ACTIVITY
Could you repeat the listing below exactly while leaving its pictures behind?

INFORMATION SHOWN
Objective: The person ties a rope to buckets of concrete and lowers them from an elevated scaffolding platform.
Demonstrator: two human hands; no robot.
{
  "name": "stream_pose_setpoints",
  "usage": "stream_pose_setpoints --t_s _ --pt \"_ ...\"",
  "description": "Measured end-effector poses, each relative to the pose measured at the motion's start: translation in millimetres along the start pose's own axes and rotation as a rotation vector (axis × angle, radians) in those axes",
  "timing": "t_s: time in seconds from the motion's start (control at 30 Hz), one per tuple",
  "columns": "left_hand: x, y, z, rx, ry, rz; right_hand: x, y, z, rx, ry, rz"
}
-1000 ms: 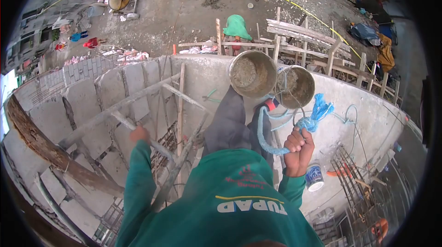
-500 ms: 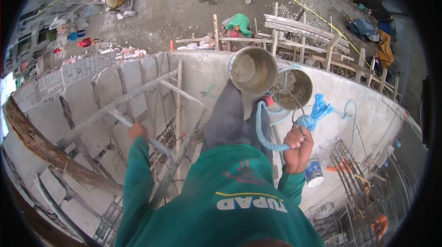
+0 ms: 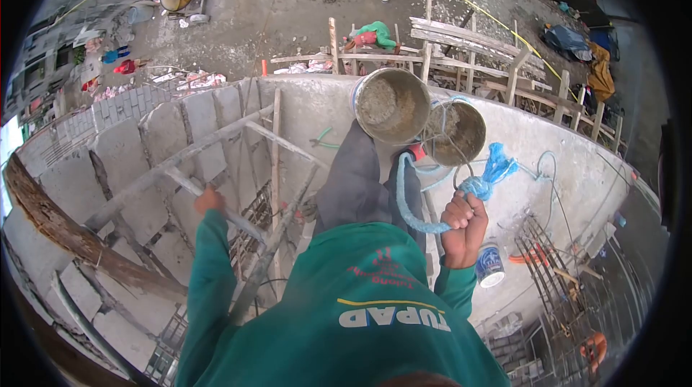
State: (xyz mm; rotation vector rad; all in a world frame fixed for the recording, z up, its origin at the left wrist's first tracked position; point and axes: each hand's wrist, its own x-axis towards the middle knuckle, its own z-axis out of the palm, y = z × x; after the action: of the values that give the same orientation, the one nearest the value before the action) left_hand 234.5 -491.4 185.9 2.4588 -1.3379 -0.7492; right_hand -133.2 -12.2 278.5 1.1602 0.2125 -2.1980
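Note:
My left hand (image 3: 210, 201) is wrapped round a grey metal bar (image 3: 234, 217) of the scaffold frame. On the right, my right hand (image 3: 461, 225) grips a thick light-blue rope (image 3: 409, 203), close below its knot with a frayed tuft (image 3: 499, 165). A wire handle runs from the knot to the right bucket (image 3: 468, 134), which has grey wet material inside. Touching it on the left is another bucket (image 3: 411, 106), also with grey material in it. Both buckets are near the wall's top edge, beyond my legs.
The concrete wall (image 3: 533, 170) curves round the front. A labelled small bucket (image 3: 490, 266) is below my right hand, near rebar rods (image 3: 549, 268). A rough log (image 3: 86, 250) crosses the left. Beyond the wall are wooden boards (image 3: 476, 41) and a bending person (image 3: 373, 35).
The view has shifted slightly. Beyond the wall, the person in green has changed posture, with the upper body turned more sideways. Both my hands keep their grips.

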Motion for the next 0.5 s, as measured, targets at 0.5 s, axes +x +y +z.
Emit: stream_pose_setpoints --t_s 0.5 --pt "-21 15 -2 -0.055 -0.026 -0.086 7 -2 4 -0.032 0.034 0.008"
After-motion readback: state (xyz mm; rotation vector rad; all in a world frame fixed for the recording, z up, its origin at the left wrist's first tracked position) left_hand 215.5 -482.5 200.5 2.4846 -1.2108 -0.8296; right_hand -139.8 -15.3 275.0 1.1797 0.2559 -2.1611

WORKED SOLUTION
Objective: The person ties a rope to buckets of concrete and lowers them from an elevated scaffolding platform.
Demonstrator: two human hands; no robot.
{
  "name": "stream_pose_setpoints",
  "usage": "stream_pose_setpoints --t_s _ --pt \"_ ...\"",
  "description": "Measured end-effector poses, each relative to the pose measured at the motion's start: translation in millimetres along the start pose's own axes and rotation as a rotation vector (axis × angle, radians) in those axes",
  "timing": "t_s: time in seconds from the motion's start (control at 30 Hz), one per tuple",
  "columns": "left_hand: x, y, z, rx, ry, rz; right_hand: x, y, z, rx, ry, rz"
}
-1000 ms: 
-500 ms: 
+0 ms: 
State: (xyz mm; rotation vector rad; all in a world frame fixed for the recording, z up, its origin at the left wrist's first tracked position; point and axes: each hand's wrist, its own x-axis towards the middle knuckle, its own z-axis out of the palm, y = z × x; after the action: of the values that give the same orientation, the one nearest the value before the action) left_hand 234.5 -491.4 185.9 2.4588 -1.3379 -0.7492; right_hand -133.2 -12.2 278.5 1.1602 0.2125 -2.1980
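Note:
My left hand (image 3: 210, 201) is wrapped round a grey metal bar (image 3: 234, 217) of the scaffold frame. On the right, my right hand (image 3: 461, 225) grips a thick light-blue rope (image 3: 409, 203), close below its knot with a frayed tuft (image 3: 499, 165). A wire handle runs from the knot to the right bucket (image 3: 468, 134), which has grey wet material inside. Touching it on the left is another bucket (image 3: 411, 106), also with grey material in it. Both buckets are near the wall's top edge, beyond my legs.
The concrete wall (image 3: 533, 170) curves round the front. A labelled small bucket (image 3: 490, 266) is below my right hand, near rebar rods (image 3: 549, 268). A rough log (image 3: 86, 250) crosses the left. Beyond the wall are wooden boards (image 3: 476, 41) and a bending person (image 3: 373, 35).
The view has shifted slightly. Beyond the wall, the person in green has changed posture, with the upper body turned more sideways. Both my hands keep their grips.
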
Motion for the next 0.5 s, as measured, targets at 0.5 s, axes +x +y +z.
Emit: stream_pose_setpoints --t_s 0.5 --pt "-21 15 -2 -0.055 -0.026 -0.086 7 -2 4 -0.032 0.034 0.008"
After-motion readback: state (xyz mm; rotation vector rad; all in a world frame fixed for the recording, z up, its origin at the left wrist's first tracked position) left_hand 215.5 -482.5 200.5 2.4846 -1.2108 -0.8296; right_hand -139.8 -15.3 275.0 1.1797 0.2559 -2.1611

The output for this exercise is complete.